Required work ▸
Please write out, exactly, every line of the listing from its first line through the one that includes "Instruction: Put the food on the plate".

Dataset extract ▸
************

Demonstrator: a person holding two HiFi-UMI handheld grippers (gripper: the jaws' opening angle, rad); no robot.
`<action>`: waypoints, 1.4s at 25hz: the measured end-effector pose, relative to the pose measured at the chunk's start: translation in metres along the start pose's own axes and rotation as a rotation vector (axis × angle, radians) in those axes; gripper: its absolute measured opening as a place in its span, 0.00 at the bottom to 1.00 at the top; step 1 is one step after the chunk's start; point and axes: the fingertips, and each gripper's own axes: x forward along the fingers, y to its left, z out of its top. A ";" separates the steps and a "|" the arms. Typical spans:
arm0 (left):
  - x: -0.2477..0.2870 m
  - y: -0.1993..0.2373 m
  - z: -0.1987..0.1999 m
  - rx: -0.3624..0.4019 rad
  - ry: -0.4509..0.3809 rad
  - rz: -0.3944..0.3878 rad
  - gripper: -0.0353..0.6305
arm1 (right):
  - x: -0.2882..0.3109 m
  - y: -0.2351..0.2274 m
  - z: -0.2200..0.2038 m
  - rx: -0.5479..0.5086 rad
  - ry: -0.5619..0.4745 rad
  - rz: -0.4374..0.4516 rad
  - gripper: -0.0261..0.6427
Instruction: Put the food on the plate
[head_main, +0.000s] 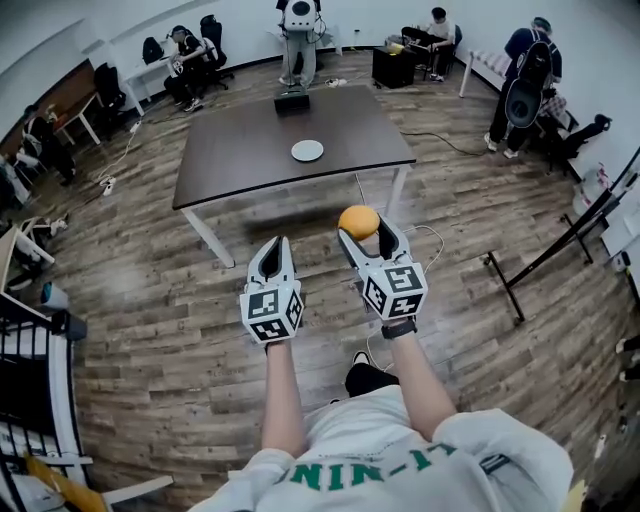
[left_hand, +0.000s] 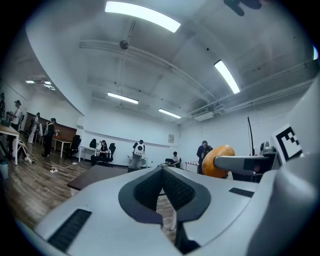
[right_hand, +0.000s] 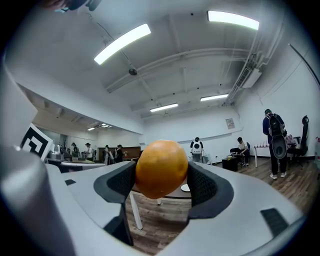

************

Result of this exercise ▸
Demonstrator: a person holding two HiFi-UMI handheld grippers (gripper: the jaws' opening angle, rad); no robot.
`<action>`: waypoints, 1.4s at 25hz: the measured end-effector pose, relative to the pose measured at the chunk's start: translation in metres along the start pose's own axes and rotation as a rotation vector (axis × angle, radians) in those axes; gripper: its absolute measured opening as a place in its span, 0.00 at the bottom to 1.00 at the top; step 1 is one step after the chunk's start; point and axes: the fingertips, and each gripper's own axes: x forward along the fingers, y to its left, z out of its top. A ";" separates the steps and a "|" the arms. Typical spans:
arm0 (left):
  - x: -0.2477..0.2870 m
  - y: -0.1993..0.2373 m
  - z: -0.1987..0.1999 m
  - rx: -0.3624..0.4019 rad
  - ry: -0.4509..0.3809 rad
  - rz: -0.3944..0.3878 rad
  - gripper: -0.0353..0.6305
arm1 (right):
  - x: -0.2882..0.3109 m
  - y: -0.2351..0.2274 m
  - z: -0.2200..0.2038 m
  - rx: -0.5479..0.5086 rad
  - ry: -0.5619..0.4745 rad
  - rz: -0.4374..0.4516 rad
  - gripper: -0.0261..0.6427
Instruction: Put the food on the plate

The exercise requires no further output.